Pour son entrée dans « sa » Coupe du monde 2026, le Canada a évité le piège mais sans réussir l’exploit, en concédant un match nul 1–1 face à la Bosnie‑Herzégovine au BMO Field de Toronto. Devant plus de 43 000 spectateurs, les co‑organisateurs ont tremblé pendant près d’une heure avant qu’un éclair de Cyle Larin ne vienne offrir un point historique, le tout premier de l’équipe masculine canadienne dans la compétition.
La rencontre avait pourtant mal commencé pour les hommes de Jesse Marsch, bousculés sur les coups de pied arrêtés bosniens. Dès la 21e minute, un corner venu de la droite semait la panique dans la surface canadienne : Sead Kolašinac prolongeait le ballon de la tête au premier poteau, et Jovo Lukić surgissait au second pour conclure à bout portant et donner l’avantage aux Européens. Mené 0–1, le Canada retombait dans ses vieux démons, ceux d’une sélection souvent valeureuse mais punie sur ses erreurs dans les grands rendez‑vous.
Secoués, les Canadiens prenaient toutefois peu à peu le contrôle du ballon, sans parvenir à se montrer réellement dangereux avant la pause. Davies, placé très haut sur l’aile gauche, multipliait les accélérations, mais la défense bosnienne, bien organisée autour de son gardien et de ses défenseurs centraux, veillait et repoussait centre après centre. À la mi‑temps, les visiteurs menaient logiquement au score, profitant de leur réalisme sur corner et d’un bloc compact qui coupait les lignes de passe adverses.
Au retour des vestiaires, le scénario restait identique : le Canada monopolisait davantage la possession, tandis que la Bosnie‑Herzégovine guettait la moindre occasion de contrer. Jesse Marsch décidait alors de faire entrer du sang neuf en attaque, avec l’entrée de Cyle Larin pour apporter plus de présence dans la surface. Un choix payant, puisque l’attaquant allait changer le visage de la fin de match.

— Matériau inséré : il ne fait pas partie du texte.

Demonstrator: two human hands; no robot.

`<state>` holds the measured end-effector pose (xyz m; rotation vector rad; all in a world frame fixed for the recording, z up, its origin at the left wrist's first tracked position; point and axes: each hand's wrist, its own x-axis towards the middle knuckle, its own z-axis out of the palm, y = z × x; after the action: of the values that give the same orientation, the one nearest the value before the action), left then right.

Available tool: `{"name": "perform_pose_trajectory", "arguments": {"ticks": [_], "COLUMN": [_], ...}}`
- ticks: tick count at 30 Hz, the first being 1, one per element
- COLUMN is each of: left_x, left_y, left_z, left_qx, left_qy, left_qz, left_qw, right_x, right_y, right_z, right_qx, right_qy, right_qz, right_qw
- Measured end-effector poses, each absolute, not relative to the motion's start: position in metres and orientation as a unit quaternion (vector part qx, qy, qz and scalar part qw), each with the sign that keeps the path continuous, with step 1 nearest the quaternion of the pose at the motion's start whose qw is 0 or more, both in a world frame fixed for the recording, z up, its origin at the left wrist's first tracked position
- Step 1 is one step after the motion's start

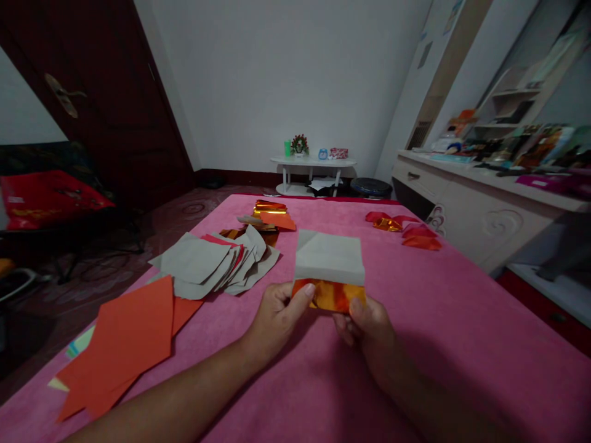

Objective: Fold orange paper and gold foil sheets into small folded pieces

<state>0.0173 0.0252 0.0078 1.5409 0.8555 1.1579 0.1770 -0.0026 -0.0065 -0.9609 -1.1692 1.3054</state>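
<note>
Between my two hands is a sheet of foil paper, grey on its upper face, with its near edge folded over to show a shiny gold-orange strip. My left hand pinches the strip's left end, thumb on top. At the right end my right hand grips the same strip between thumb and fingers. The sheet's far part stands out flat away from me, above the pink cloth. Left of my left hand lies a loose pile of grey-backed sheets, with a few red edges among them.
Orange paper sheets lie at the left on the pink cloth. Gold foil pieces sit at the far middle, folded red and gold pieces at the far right. Beyond are a small white table and a cluttered dresser.
</note>
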Motion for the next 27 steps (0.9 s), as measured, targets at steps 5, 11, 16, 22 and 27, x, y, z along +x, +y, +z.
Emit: {"name": "perform_pose_trajectory", "arguments": {"ticks": [5, 11, 16, 22, 27], "left_x": [0.024, 0.005, 0.000, 0.003, -0.001], "left_y": [0.019, 0.035, 0.043, 0.044, 0.047], "left_z": [0.004, -0.001, -0.001, -0.003, 0.002], "left_qx": [0.633, 0.583, 0.585, 0.740, 0.730], "left_qy": [0.358, 0.426, 0.381, 0.345, 0.368], "left_qz": [0.443, 0.498, 0.550, 0.493, 0.503], "left_qw": [0.524, 0.480, 0.459, 0.301, 0.282], "right_x": [0.172, 0.195, 0.203, 0.196, 0.198], "right_y": [-0.002, 0.012, 0.018, 0.010, 0.008], "right_z": [-0.006, -0.005, -0.007, -0.007, -0.006], "right_qx": [-0.467, -0.472, -0.475, -0.486, -0.466], "right_qy": [-0.443, -0.365, -0.371, -0.432, -0.439], "right_qz": [0.536, 0.505, 0.510, 0.543, 0.549], "right_qw": [0.546, 0.624, 0.613, 0.532, 0.537]}}
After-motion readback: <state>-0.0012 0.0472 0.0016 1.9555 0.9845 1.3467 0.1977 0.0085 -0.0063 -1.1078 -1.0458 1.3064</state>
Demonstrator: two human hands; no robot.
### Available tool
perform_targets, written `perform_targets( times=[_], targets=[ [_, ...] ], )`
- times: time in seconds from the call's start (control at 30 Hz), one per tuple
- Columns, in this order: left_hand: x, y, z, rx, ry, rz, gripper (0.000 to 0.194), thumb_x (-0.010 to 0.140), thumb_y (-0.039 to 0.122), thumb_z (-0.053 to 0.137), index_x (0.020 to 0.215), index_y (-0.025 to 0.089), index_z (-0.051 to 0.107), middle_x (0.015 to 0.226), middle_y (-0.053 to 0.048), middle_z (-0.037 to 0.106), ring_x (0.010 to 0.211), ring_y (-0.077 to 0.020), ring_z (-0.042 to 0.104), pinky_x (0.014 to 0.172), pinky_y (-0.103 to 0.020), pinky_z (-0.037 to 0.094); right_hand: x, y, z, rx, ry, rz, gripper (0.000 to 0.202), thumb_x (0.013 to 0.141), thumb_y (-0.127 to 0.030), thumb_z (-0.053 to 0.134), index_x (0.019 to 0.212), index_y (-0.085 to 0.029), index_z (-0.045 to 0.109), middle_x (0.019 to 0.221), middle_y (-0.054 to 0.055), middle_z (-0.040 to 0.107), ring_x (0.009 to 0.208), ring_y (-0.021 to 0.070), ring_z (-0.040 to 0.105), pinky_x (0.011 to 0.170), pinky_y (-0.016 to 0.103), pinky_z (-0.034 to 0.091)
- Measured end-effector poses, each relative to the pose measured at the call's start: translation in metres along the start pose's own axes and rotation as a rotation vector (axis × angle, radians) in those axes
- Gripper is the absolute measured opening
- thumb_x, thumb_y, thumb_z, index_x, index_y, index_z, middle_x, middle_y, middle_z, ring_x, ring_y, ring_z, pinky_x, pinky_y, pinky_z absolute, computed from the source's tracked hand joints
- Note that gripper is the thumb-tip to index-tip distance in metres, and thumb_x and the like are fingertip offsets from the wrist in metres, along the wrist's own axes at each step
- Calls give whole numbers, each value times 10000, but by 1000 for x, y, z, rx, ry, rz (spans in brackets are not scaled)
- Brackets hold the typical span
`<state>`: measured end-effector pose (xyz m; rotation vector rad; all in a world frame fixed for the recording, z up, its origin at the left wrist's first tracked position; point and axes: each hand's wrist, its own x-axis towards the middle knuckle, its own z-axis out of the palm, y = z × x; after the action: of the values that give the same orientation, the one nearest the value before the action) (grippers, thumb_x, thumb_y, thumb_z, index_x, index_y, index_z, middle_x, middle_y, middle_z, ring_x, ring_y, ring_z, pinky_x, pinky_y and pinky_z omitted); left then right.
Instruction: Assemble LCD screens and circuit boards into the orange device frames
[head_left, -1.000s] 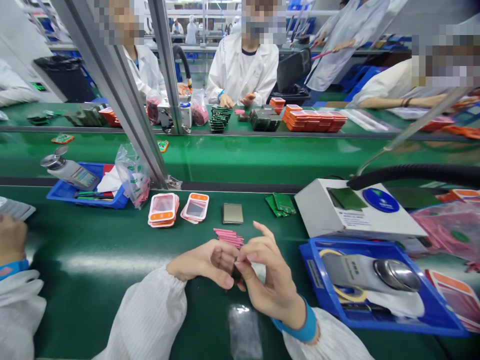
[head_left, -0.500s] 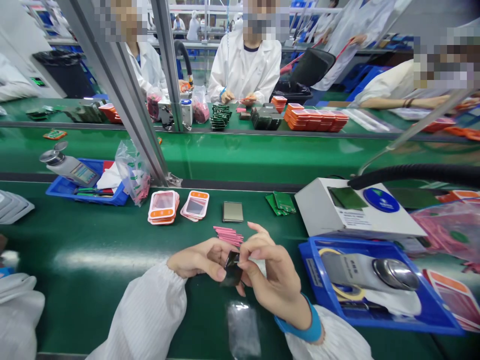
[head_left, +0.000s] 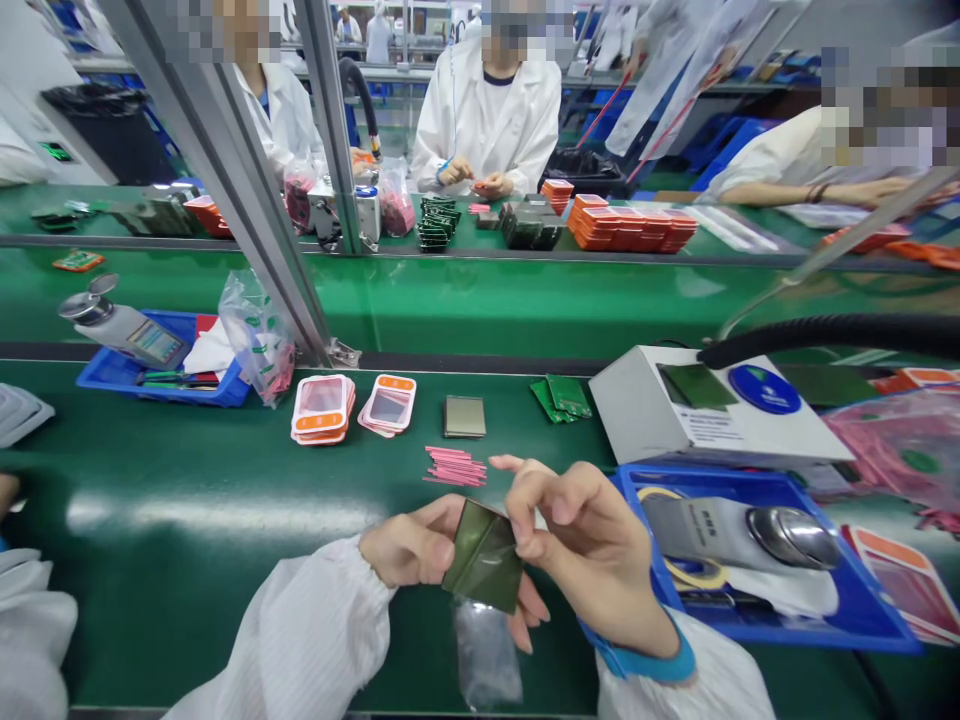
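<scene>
My left hand (head_left: 420,545) holds a dark olive square panel (head_left: 480,560) by its left side, thumb on top and some fingers beneath it. A shiny clear film lies over part of the panel. My right hand (head_left: 581,550), with a blue band at the wrist, pinches at the panel's upper right edge, index finger and thumb together. Just beyond the hands lie several pink strips (head_left: 455,466). Farther back are a stack of grey square panels (head_left: 464,416), green circuit boards (head_left: 560,398) and orange-and-white frames (head_left: 323,408). Under the panel, a clear plastic bag (head_left: 487,660) lies on the table.
At the right, a blue tray (head_left: 795,625) holds a dispenser bottle and tape, with a white box (head_left: 645,410) behind it. Another blue tray (head_left: 165,392) stands at the left, beside a metal post (head_left: 247,190). People in white coats sit across the green belt (head_left: 465,310).
The panel has turned from edge-on to show its broad face. My right hand has moved right, its fingers now at the panel's upper right edge. The whole view has shifted slightly.
</scene>
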<state>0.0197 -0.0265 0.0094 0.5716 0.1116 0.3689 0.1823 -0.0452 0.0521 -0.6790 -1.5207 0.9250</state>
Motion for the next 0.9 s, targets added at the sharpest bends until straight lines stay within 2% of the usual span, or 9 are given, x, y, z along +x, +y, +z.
perform_targets(
  times=[0.1,0.23,0.37,0.57,0.73,0.83,0.9],
  targets=[
    [0,5,6,-34,-55,-27,618,541,470,776,1033,117,654,875,-162,723,738,-310,687,883,-504,449,0,-2,-3,70,-22,46,228,892,-252,604,829,-252,385,611,-79,512,560,106,531,926,529,498],
    [-2,6,7,-107,-115,-51,658,534,400,798,1115,131,651,941,-143,723,816,-313,695,910,-485,458,3,-5,-6,191,-66,96,270,874,-270,636,825,-260,371,594,-88,495,551,100,494,916,501,508],
    [-5,4,7,-138,-110,-53,686,536,393,808,1150,135,643,972,-147,722,847,-326,697,932,-501,447,4,-3,-9,270,-73,131,290,866,-315,645,821,-267,363,566,-91,460,543,110,480,869,480,532],
    [-6,5,11,-154,-128,-39,661,554,380,829,1155,171,647,999,-150,720,917,-338,685,1004,-553,365,0,1,-13,398,-90,199,286,857,-282,655,848,-279,370,577,-98,441,534,106,466,880,454,508],
    [-3,3,10,-176,-210,56,662,586,371,820,1172,130,627,1004,-152,713,903,-328,693,967,-547,391,-4,3,-12,603,-16,303,277,821,-298,700,860,-286,427,577,-91,423,579,113,401,900,377,449],
    [-2,1,9,-169,-238,67,662,607,377,806,1182,109,614,1031,-160,705,931,-337,687,977,-552,382,-4,3,-11,687,-31,322,254,821,-258,698,885,-297,455,580,-91,408,581,115,367,882,342,422],
    [-3,0,8,-185,-253,58,665,612,347,807,1208,134,605,1064,-155,702,953,-335,683,996,-556,366,-4,3,-12,709,-46,331,254,818,-252,699,889,-304,461,571,-93,393,575,119,351,875,344,417]
  ],
)
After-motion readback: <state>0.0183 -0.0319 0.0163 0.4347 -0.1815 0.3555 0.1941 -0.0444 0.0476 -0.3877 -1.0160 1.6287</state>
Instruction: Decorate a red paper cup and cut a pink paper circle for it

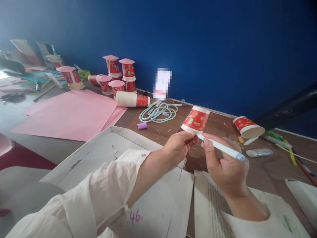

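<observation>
My left hand [179, 147] is closed, its thumb and fingers pinching the white rim of a red paper cup [196, 120] with gold patterns. The cup is upside down, rim toward me. In my right hand [224, 162] is a white marker [221, 147] with a light blue end, its tip against or very near the cup's rim beside my left fingertips. A purple cap [142, 126] lies on the brown table [158, 132], left of the cup.
Pink paper sheets [71, 114], cups with pink tops [128, 69] and a lying cup stack [131, 99] are left. A coiled cable [158, 112] lies near the wall. Another cup [248, 127] lies right, near a correction-tape-like item [259, 152]. Papers [158, 195] lie under my arms.
</observation>
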A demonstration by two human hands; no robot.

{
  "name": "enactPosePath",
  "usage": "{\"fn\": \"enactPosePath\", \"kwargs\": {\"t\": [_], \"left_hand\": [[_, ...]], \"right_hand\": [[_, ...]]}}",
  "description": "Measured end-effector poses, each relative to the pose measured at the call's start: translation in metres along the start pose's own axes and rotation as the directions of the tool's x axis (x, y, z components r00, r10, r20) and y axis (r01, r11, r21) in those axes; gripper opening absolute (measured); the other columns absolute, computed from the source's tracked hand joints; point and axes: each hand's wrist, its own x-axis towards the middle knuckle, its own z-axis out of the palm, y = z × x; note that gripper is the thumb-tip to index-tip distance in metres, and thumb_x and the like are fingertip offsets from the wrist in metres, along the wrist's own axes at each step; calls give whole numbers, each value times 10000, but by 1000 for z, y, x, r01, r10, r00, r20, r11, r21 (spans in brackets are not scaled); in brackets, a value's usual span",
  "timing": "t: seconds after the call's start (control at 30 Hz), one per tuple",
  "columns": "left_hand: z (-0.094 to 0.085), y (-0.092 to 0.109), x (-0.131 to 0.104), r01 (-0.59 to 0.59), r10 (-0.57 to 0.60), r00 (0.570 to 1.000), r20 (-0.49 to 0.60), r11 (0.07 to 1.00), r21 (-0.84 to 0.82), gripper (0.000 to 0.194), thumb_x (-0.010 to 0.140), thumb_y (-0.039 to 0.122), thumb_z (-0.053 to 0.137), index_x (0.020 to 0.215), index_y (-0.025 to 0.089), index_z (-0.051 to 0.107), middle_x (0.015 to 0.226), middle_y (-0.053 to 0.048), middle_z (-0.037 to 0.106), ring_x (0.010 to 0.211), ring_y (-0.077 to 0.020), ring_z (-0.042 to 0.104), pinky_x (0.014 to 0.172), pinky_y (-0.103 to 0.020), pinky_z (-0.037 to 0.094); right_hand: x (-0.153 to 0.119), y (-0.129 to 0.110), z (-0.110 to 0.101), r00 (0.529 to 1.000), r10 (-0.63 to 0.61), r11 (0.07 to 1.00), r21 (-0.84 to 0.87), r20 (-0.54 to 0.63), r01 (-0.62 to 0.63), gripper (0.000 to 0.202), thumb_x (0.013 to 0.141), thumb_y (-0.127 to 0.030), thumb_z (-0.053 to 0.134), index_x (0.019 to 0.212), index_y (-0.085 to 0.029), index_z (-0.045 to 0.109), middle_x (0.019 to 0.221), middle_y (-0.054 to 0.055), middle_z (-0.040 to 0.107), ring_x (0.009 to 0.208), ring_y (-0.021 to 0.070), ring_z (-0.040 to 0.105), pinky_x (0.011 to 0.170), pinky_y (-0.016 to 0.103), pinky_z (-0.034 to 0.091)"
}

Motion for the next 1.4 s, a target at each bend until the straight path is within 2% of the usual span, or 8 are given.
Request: {"fn": "enactPosePath", "kwargs": {"t": [0.37,0.5,0.6,0.7,0.87,1.0,1.17,1.4], "left_hand": [[1,2,-1,16,-16,1000,9,1000,-2,146,837,21,578,751,58,690,721,-57,647,667,-86,596,761,-216,500],[0,3,0,27,-27,1000,13,1000,-10,126,843,33,584,771,52,685,735,-65,648,676,-89,613,741,-199,520],[1,4,0,40,-40,999,1,999,-10,125,851,44,579,767,54,672,727,-74,646,674,-99,620,735,-205,531],[2,5,0,60,-59,997,-40,998,10,132,871,61,559,800,55,671,731,-88,655,687,-111,631,751,-220,540],[-1,1,4,59,-52,997,-64,993,104,127,884,71,558,826,64,671,786,-99,676,730,-115,660,829,-230,537],[-4,-2,8,109,-98,993,-69,977,183,148,899,63,535,850,62,674,820,-107,689,746,-108,681,835,-211,535],[-1,-2,8,114,-97,991,-94,972,204,190,909,31,489,862,33,674,837,-129,701,735,-117,695,817,-203,557],[1,-6,10,110,-88,988,-129,979,172,131,848,-30,536,867,10,659,891,-177,715,830,-174,730,841,-225,585]], "right_hand": [[0,0,-1,998,53,997,49,19,-54,164,916,-210,579,1022,-187,702,842,70,758,781,217,707,801,380,529],[-5,5,-1,992,119,988,99,-29,-116,201,911,-235,598,1076,-195,705,866,72,757,802,227,712,790,381,547],[-7,13,-2,961,251,964,119,-119,-237,252,921,-282,594,1137,-208,702,924,83,755,748,217,705,748,384,560],[-6,30,-2,902,371,928,133,-220,-349,292,915,-313,609,1176,-216,697,1000,91,751,698,195,698,707,371,570],[-7,64,-1,838,425,904,116,-342,-411,284,889,-312,634,1139,-207,718,1004,84,757,666,178,695,683,349,578],[-10,70,2,813,524,852,168,-253,-497,292,887,-263,608,1150,-202,717,951,78,761,666,172,697,682,335,587],[-12,59,9,850,515,848,206,-108,-488,307,880,-265,597,1157,-187,706,942,94,759,687,190,702,751,395,597],[-15,56,14,858,510,846,220,-63,-486,317,884,-259,581,1172,-182,688,970,98,754,781,212,713,841,440,579]]}}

À la 78e minute, le stade explosait enfin. À la suite d’une action construite côté gauche, le ballon parvenait à Larin dans la surface, légèrement excentré : son tir puissant, dévié par un défenseur bosnien, trompait le gardien et terminait au fond des filets pour le 1–1. En un instant, le Canada venait non seulement de recoller au score, mais aussi d’inscrire le premier but et de décrocher le premier point de son histoire en Coupe du monde.
Porté par cette égalisation, le Canada poussait fort dans les dernières minutes pour arracher une victoire qui aurait embrasé tout le pays. Plusieurs situations chaudes, notamment sur des centres et un tir contré dans le temps additionnel, ont fait frissonner le BMO Field, mais la défense bosnienne a tenu bon jusqu’au coup de sifflet final. Au terme d’un combat physique et intense, les deux équipes se quittent sur un nul finalement logique, chacune ayant eu sa période forte.
Au‑delà de l’émotion, ce match marque un tournant symbolique pour le soccer canadien. Après six défaites en six rencontres lors de leurs participations 1986 et 2022, les co‑organisateurs de 2026 décrochent enfin un résultat positif et restent pleinement en course dans un groupe B très ouvert, complété par la Suisse et le Qatar. De leur côté, les Bosniens, qui disputent leur première Coupe du monde depuis l’indépendance, prouvent qu’ils ont les armes pour rivaliser et devront confirmer ce solide nul lors des prochaines journées.
Au classement, les quatre équipes du groupe B se retrouvent d’ailleurs à égalité après la première journée, toutes ayant partagé les points. Le Canada affrontera désormais le Qatar, avec l’ambition d’obtenir une première victoire mondiale devant son public, tandis que la Bosnie‑Herzégovine se mesurera à la Suisse dans un duel déjà capital. Si ce 1–1 laisse forcément un léger goût d’inachevé pour les supporters locaux, il constitue malgré tout un pas important dans la construction de cette sélection appelée à monter en puissance tout au long du tournoi.